I'm not seeing where Google treated him like a "bad guy"? It sounds like he
was expecting Google to sing his high praises, which of course didn't happen.
The bug bounty payout also has qualifications that the author didn't come
remotely close to meeting ( [http://www.google.com/about/appsecurity/reward-
program/](http://www.google.com/about/appsecurity/reward-program/) ), so I
have no idea why he expected he should get paid.

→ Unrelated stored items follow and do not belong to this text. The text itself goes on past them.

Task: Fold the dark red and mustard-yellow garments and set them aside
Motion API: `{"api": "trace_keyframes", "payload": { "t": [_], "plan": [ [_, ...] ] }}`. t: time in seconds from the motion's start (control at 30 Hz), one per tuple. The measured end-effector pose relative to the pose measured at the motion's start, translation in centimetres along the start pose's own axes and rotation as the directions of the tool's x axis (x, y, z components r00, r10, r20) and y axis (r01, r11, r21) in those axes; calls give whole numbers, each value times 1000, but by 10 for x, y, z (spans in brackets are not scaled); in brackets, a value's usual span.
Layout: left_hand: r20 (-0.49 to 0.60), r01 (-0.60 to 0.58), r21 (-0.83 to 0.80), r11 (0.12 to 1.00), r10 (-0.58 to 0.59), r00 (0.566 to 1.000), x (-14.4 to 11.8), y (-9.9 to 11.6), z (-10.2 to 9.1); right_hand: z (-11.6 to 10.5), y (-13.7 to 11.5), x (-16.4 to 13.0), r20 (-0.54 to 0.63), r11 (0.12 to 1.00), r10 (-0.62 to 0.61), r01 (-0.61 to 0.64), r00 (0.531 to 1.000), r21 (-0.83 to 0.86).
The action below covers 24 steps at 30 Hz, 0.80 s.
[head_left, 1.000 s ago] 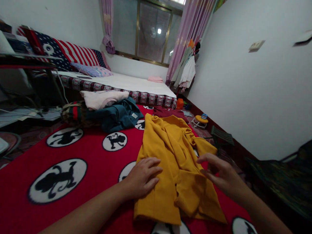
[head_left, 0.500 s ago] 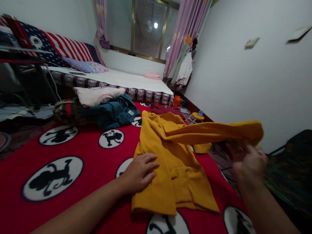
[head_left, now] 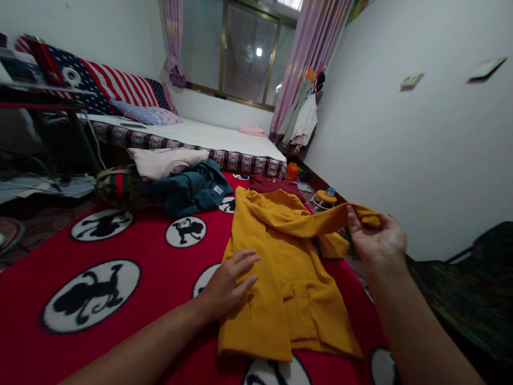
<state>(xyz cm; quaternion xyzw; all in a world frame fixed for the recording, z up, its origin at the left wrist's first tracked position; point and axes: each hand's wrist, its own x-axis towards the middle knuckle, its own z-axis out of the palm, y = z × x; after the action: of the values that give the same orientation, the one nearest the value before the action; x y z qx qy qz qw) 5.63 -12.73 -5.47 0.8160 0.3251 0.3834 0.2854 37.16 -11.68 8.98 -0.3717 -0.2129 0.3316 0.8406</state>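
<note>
The yellow garment (head_left: 280, 267) lies half folded on the red blanket (head_left: 120, 256) near its right edge. The left hand (head_left: 228, 283) presses it flat, fingers open; the right hand (head_left: 374, 238) pinches the lifted sleeve (head_left: 320, 222), not yet laid across.

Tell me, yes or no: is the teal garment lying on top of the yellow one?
No, the teal garment lies apart from the yellow garment, farther back on the red blanket.

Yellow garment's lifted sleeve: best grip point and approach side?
Likely best at the cuff end of the sleeve, from the right: it is stretched off the yellow garment toward the right hand, which pinches it there, while the left hand presses the body flat.
</note>
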Motion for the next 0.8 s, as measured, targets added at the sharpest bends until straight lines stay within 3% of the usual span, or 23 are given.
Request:
{"api": "trace_keyframes", "payload": {
  "t": [0.03,0.07,0.1,0.13,0.2,0.23,0.27,0.3,0.33,0.37,0.53,0.63,0.7,0.73,0.8],
  "plan": [
    [-108,44,-89,995,-54,993,2,-1,-3,16,-3,-14,63,1000,-6,7,998,-9],
    [-215,86,-181,980,-124,969,4,-2,-7,31,-6,-31,223,999,-39,47,974,-28],
    [-306,120,-270,955,-203,930,6,-5,-12,42,-7,-48,416,994,-59,94,907,-63],
    [-374,146,-354,924,-283,883,8,-7,-16,49,-7,-65,596,982,-30,135,802,-133],
    [-419,183,-499,847,-421,804,10,-13,-25,51,1,-93,848,899,243,218,472,-379],
    [-411,197,-552,810,-470,781,11,-16,-28,48,8,-102,850,818,424,271,311,-507],
    [-394,210,-587,782,-502,770,11,-18,-30,43,19,-107,792,723,578,326,197,-609],
    [-373,223,-602,767,-516,771,12,-20,-31,37,32,-108,720,640,679,366,143,-676],
    [-350,239,-597,766,-517,781,12,-22,-31,32,46,-106,671,582,726,384,153,-717],
    [-331,258,-570,780,-505,797,13,-23,-30,26,63,-102,661,561,722,386,204,-732],
    [-306,305,-311,900,-398,865,16,-28,-23,2,142,-75,643,565,548,331,536,-756],
    [-315,298,-190,936,-345,884,19,-31,-25,-11,167,-72,644,544,388,401,659,-737],
    [-313,296,-117,948,-318,895,24,-34,-28,-17,171,-78,696,513,279,510,661,-690],
    [-303,299,-79,951,-308,902,28,-36,-30,-19,169,-82,745,497,233,583,625,-643],
    [-260,319,-10,948,-310,914,40,-41,-34,-20,161,-90,863,469,164,732,479,-495]
  ]
}}
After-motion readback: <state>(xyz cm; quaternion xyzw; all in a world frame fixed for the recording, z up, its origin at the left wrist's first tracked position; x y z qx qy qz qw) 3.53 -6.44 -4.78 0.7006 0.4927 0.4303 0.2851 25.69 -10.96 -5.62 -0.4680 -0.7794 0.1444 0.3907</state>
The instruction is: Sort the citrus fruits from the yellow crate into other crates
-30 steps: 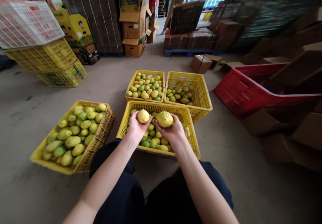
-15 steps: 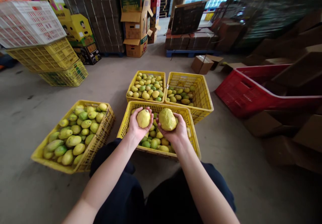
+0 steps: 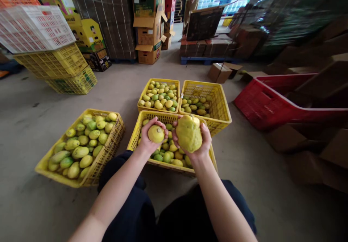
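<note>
My L hand [image 3: 149, 137] wraps a small round lemon [image 3: 156, 134], R hand [image 3: 196, 143] wraps a big bumpy lemon [image 3: 189, 133]; both fully gripped, side by side above the near crate [image 3: 135, 134] at 12 o'clock. Fuller crate [image 3: 89, 176] at 10.

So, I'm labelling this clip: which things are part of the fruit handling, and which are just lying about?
In hand:
left hand holding a small lemon
right hand holding a large lemon
near crate beneath them
left crate
two far crates

Lying about:
red crate
stacked crates
cardboard boxes
</note>
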`<state>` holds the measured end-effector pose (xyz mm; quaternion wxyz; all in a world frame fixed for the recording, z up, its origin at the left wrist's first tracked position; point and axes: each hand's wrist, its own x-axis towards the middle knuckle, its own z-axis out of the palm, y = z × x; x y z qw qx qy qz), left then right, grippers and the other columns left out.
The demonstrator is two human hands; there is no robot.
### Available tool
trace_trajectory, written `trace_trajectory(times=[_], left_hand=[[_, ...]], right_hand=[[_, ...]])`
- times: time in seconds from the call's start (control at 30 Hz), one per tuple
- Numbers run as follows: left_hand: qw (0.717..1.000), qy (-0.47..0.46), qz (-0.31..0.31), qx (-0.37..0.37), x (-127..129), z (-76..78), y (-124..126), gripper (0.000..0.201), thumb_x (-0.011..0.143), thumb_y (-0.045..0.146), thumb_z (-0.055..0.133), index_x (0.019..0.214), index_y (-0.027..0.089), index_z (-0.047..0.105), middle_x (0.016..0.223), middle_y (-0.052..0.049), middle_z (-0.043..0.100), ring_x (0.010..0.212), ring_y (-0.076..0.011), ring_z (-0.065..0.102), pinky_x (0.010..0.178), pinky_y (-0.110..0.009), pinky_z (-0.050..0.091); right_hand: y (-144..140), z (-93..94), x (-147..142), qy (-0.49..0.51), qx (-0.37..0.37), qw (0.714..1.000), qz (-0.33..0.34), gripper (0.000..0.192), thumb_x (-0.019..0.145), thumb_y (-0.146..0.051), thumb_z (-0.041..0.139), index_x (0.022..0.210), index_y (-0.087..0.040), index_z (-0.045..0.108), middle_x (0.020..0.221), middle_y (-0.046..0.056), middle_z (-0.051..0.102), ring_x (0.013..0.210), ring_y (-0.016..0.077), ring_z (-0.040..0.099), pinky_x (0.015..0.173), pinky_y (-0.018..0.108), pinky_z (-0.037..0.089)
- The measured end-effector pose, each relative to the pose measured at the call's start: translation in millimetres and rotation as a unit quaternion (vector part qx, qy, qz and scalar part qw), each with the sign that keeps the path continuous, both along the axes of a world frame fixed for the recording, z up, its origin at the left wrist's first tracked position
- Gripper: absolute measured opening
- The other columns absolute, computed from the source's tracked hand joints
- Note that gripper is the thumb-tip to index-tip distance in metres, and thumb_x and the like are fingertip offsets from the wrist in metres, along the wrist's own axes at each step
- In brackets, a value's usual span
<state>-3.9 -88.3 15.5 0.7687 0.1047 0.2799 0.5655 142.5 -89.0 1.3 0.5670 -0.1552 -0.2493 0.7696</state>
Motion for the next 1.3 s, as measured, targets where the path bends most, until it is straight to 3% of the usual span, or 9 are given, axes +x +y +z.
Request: trace_trajectory(times=[0.13,0.4,0.57,0.73,0.9,0.97,1.13,1.3], left_hand=[[0.997,-0.058,0.026,-0.044,-2,-4.5,5,0.036,0.094,0.023,0.054,0.059,0.016,0.063,0.056,0.0,0.065,0.05,-0.0113,0.064,0.047,-0.019,0.052],[0.994,-0.078,0.065,-0.05,3,-11.7,10,0.033,0.094,0.024,0.056,0.062,0.016,0.064,0.057,0.0,0.067,0.05,-0.0114,0.065,0.053,-0.021,0.055],[0.993,-0.071,0.069,-0.066,4,-7.3,9,0.027,0.094,0.032,0.059,0.074,0.016,0.067,0.066,0.0,0.07,0.056,-0.0118,0.067,0.053,-0.02,0.055],[0.991,-0.091,0.062,-0.073,6,-9.1,12,0.031,0.099,0.037,0.05,0.092,0.013,0.068,0.084,-0.007,0.072,0.072,-0.0142,0.071,0.062,-0.021,0.06],[0.983,-0.05,0.124,-0.13,10,-16.5,19,0.005,0.092,0.015,0.06,0.096,0.015,0.063,0.077,-0.002,0.069,0.069,-0.0118,0.069,0.065,-0.019,0.06],[0.983,-0.033,0.107,-0.148,10,-19.8,21,0.008,0.093,0.02,0.06,0.097,0.014,0.064,0.074,-0.002,0.068,0.065,-0.0119,0.068,0.061,-0.019,0.058],[0.988,-0.043,0.011,-0.151,7,-24.2,20,0.036,0.1,0.036,0.043,0.102,0.008,0.066,0.072,-0.008,0.069,0.056,-0.0142,0.064,0.049,-0.021,0.053],[0.989,-0.052,0.016,-0.137,9,-20.0,19,0.037,0.101,0.027,0.036,0.113,0.007,0.065,0.077,-0.009,0.071,0.064,-0.0145,0.067,0.059,-0.021,0.056]], right_hand=[[-2,-3.8,2,-0.033,0.059,0.996,0.061,0.05,0.058,-0.055,0.075,0.095,-0.021,0.072,0.085,0.007,0.073,0.057,0.0212,0.063,0.035,0.029,0.045],[-3,-9.2,3,-0.064,0.099,0.986,0.119,0.053,0.055,-0.04,0.077,0.099,-0.01,0.071,0.081,0.012,0.074,0.059,0.0259,0.068,0.048,0.035,0.054],[-3,-6.4,2,-0.028,0.016,0.997,0.07,0.045,0.056,-0.031,0.072,0.097,-0.015,0.068,0.085,0.01,0.073,0.072,0.0291,0.071,0.053,0.037,0.057],[2,-3.9,1,0.014,-0.099,0.995,-0.015,0.034,0.076,-0.037,0.058,0.104,-0.02,0.067,0.084,0.007,0.073,0.078,0.0259,0.071,0.058,0.036,0.059],[8,-5.3,3,0.027,-0.081,0.995,-0.057,0.035,0.083,-0.045,0.056,0.103,-0.019,0.069,0.087,0.007,0.074,0.07,0.0213,0.069,0.051,0.029,0.053],[9,-6.9,4,0.03,-0.075,0.995,-0.058,0.035,0.084,-0.048,0.057,0.103,-0.02,0.069,0.087,0.006,0.074,0.066,0.0199,0.068,0.047,0.028,0.051],[11,-10.4,5,0.031,-0.065,0.996,-0.056,0.034,0.082,-0.048,0.06,0.102,-0.021,0.069,0.089,0.005,0.075,0.065,0.02,0.069,0.048,0.029,0.051],[12,-11.5,4,0.016,-0.083,0.994,-0.062,0.034,0.081,-0.048,0.062,0.1,-0.021,0.07,0.087,0.006,0.075,0.067,0.021,0.07,0.049,0.029,0.052]])
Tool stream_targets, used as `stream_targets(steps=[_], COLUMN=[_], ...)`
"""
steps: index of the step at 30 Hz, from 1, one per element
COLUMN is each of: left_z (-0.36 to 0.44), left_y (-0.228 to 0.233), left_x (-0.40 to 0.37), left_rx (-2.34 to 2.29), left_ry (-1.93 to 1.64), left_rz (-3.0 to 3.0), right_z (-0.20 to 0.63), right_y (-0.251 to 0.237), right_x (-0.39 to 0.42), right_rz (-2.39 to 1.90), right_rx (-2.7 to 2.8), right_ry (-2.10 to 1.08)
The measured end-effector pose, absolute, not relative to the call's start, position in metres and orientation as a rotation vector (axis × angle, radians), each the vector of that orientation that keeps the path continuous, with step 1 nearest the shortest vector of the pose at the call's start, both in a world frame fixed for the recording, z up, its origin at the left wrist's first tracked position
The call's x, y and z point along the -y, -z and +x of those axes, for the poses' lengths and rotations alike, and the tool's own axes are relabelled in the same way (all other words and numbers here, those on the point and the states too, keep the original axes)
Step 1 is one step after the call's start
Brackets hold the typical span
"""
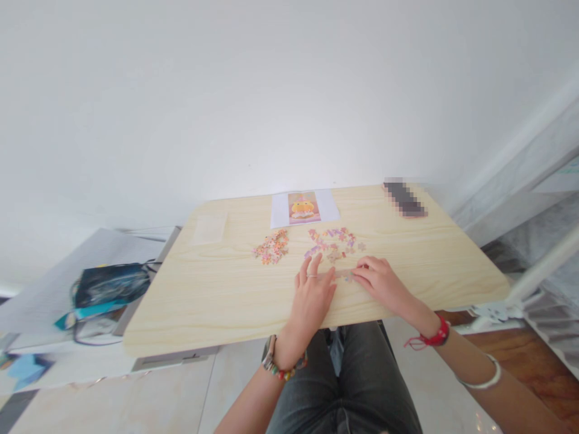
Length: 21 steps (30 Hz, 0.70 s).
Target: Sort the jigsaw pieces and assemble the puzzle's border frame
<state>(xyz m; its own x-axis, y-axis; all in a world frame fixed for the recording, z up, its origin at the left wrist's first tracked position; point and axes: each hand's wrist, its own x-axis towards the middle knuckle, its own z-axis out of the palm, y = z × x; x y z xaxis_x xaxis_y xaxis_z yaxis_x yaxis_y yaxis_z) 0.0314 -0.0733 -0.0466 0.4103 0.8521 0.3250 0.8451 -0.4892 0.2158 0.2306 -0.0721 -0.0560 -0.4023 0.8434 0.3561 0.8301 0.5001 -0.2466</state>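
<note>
Clock is centred on the row of puzzle pieces (344, 275), with 12 toward the wall (289, 96). The row lies on the wood-grain table (203, 289), near its front edge and between the two hands. Fingers cover part of it; can't tell whether the pieces are joined.

Left hand (312, 298) at 8: palm down, fingers loosely spread, thumb at the row's near end on that side. Not clenched. Ring on one finger, watch (268, 352) and beaded bracelet (287, 374) at the wrist.

Right hand (384, 286) between 3 and 4: thumb and fingertips drawn together at the row's other end. Can't tell if a piece is pinched there. Red bracelet (439, 331) at the wrist, white bangle (493, 375) further up the forearm.

Loose pieces, two groups: pink-and-purple scatter (337, 234) just short of 12, near the row; denser orange-pink pile (272, 246) at 10, further off.

Printed picture (304, 208) at 11, yellow character on white paper (280, 212). Pixelated dark phone-like slab (404, 200) at 1. Pale translucent sheet (211, 228) toward 10, well apart. Dark bag (113, 286) at 9, off the table.
</note>
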Motion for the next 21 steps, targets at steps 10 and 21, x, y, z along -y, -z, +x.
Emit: stream_targets(steps=[10,21], left_z=[0.001,0.005], left_y=[0.052,0.059], left_x=[0.067,0.060], left_rx=[-1.754,-1.704], left_ry=[-0.688,-0.798], left_rz=[2.588,2.538], right_z=[0.234,0.235], right_y=[0.052,0.053], right_x=[0.072,0.066], right_rz=[-1.402,-1.378], right_rx=[2.345,2.369], right_ry=[-0.049,-0.123])
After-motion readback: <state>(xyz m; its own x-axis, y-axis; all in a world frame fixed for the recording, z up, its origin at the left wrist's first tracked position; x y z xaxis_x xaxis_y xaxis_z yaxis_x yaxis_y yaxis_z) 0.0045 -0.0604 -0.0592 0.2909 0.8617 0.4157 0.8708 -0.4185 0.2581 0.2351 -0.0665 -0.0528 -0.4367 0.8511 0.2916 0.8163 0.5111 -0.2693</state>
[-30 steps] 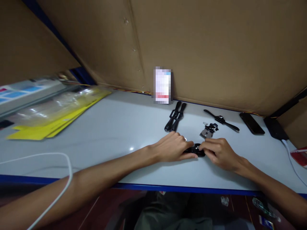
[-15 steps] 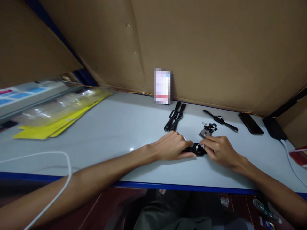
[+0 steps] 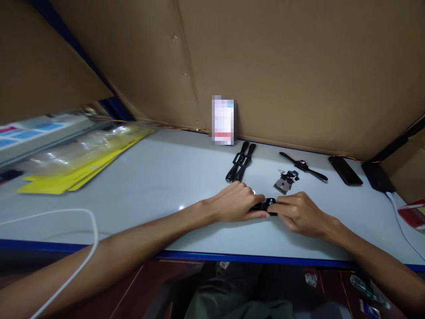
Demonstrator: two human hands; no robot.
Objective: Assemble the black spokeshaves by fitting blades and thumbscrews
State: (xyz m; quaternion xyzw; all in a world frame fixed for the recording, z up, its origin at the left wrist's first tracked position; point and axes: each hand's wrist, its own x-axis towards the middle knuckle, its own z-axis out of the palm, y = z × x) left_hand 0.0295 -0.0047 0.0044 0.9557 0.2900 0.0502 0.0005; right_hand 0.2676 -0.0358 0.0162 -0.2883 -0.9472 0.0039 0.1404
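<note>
Head view: I see left hand [image 3: 237, 204] and right hand [image 3: 300, 213] both pinching one small black part [image 3: 268, 206] on the table [image 3: 159, 177]; a slipped grip could flick it off the edge.

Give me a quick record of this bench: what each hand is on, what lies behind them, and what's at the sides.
left hand: fingers on the left end of a small black part
right hand: fingers on the part's right end
surface: white table, the part lying on it
behind hands: pair of black straps, metal clip piece, watch
far right: dark phone, white cable
left: yellow packaging
backdrop: cardboard wall
</note>
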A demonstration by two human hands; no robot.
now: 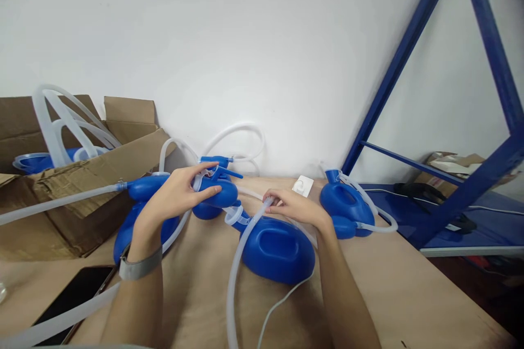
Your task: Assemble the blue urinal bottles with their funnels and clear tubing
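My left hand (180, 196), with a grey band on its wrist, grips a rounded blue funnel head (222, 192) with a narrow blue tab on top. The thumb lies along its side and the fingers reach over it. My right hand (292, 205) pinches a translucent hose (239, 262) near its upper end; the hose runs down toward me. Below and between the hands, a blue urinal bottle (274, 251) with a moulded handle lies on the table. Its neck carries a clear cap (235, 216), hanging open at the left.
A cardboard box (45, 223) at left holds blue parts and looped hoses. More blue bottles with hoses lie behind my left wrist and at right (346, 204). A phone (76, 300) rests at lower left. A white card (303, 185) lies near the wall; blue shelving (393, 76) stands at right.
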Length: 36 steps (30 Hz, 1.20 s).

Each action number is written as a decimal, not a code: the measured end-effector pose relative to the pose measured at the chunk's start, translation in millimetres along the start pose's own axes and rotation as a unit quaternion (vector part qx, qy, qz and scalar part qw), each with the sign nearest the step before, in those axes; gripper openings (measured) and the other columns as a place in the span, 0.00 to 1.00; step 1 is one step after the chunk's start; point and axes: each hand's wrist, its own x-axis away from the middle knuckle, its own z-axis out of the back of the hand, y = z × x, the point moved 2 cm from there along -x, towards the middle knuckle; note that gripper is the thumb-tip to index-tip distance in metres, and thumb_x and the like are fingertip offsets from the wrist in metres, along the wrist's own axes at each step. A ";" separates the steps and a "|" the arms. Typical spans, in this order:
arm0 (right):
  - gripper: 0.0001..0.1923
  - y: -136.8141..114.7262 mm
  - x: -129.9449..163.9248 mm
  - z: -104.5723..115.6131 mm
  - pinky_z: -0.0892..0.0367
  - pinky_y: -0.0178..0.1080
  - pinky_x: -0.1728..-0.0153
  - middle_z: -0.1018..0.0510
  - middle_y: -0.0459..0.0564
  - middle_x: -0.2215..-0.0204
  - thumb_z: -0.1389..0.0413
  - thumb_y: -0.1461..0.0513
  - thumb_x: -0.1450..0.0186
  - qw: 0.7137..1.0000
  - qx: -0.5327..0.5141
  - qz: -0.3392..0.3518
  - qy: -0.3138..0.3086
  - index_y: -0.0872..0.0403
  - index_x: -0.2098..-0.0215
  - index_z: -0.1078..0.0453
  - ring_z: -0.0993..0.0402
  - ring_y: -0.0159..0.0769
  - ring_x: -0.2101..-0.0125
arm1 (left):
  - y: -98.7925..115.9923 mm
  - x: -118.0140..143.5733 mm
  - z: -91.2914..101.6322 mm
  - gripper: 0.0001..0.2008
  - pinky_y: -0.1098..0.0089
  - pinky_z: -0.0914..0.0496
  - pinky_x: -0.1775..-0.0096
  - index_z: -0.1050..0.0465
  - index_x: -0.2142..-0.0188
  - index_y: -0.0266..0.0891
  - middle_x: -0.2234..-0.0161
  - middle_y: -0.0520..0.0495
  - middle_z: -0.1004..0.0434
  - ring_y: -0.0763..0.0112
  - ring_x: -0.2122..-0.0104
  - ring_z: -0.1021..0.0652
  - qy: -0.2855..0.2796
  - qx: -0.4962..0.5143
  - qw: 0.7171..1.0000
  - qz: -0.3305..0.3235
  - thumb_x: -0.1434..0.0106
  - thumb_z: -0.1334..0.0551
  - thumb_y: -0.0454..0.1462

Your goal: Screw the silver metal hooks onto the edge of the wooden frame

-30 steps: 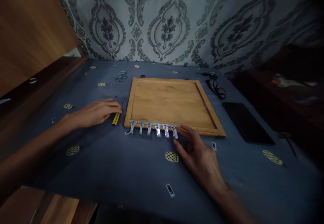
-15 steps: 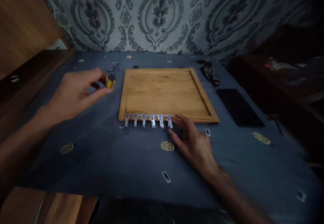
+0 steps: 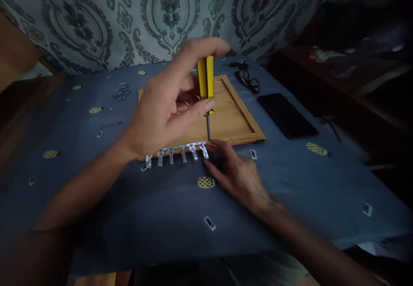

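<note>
The yellow-handled screwdriver [image 3: 205, 88] stands upright in the left hand [image 3: 167, 105], pinched between thumb and fingers, its dark shaft pointing down at the near edge of the wooden panel [image 3: 232, 120]. The tip hangs just above the rightmost piece in the row of metal brackets [image 3: 176, 153] that lines that edge. The right hand [image 3: 237, 176] lies flat on the bench [image 3: 161, 217], fingers spread loosely, fingertips touching the panel's near edge beside that last bracket.

The grip looks light and sits high on the handle, so the tip could skid off a screw head and jab the right fingertips, which lie just beside it, or gouge the wood. Pressing down may also push the panel away along the cloth if the right hand does not brace it.

Right of the panel lie a black phone [image 3: 287, 116] and, farther back, glasses [image 3: 248, 79]; small hardware [image 3: 121, 92] sits to its left. Nearer than the panel the cloth offers open room.
</note>
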 end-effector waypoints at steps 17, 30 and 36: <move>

By his own admission he doesn't know how the attacker got access to his
account, nor where the $20k came from. So what vulnerability did he find? I
guess Google's failure here was to protect the author from his own lax
security.

------
vizzah
I failed to follow how author introduced "attacker" to this story, when there
are no visible suggestions, only his own old credit cards on file, to which he
didn't incur any charges and all that must have happened due to routing
mistake crediting someone's funds to his account. Something which must have
been rectified very quickly even without author noticing.

------
rgbrenner
_Obviously someone has an exploit of adwords that can add credits to accounts
without paying for it, and it appears to involve closing and re-opening
accounts with expired credit cards._

This point is so obvious that he doesn't bother explaining any further. There
was a billing mistake in his account, so therefore there must be an exploit of
some kind.

There are other explanations for a billing mistake, but apparently they don't
bother consideration.

------
TomAnthony
I disagree with some people here. If this _was_ an exploit that had an
attacker (as opposed to the various other explanations people are putting
forward) then reporting it to Google is obviously valuable to them, even if he
is unaware of how to replicate the exploit. He would

a) make them aware of the problem b) give them enough of a start to work out
what is happening.

So I'd suggest it is worthy of being rewarded if not by the exact rules of the
program, at least by the spirit of it.

However, I seriously doubt this is really what happened - he makes a lot of
leaps without any corroborating evidence. I am very sure this isn't Google
trying to 'screw' the guy.

------
pastylegs
You reported the results of somebody exploiting your account, not an exploit.
Why would they reward a simple bug report?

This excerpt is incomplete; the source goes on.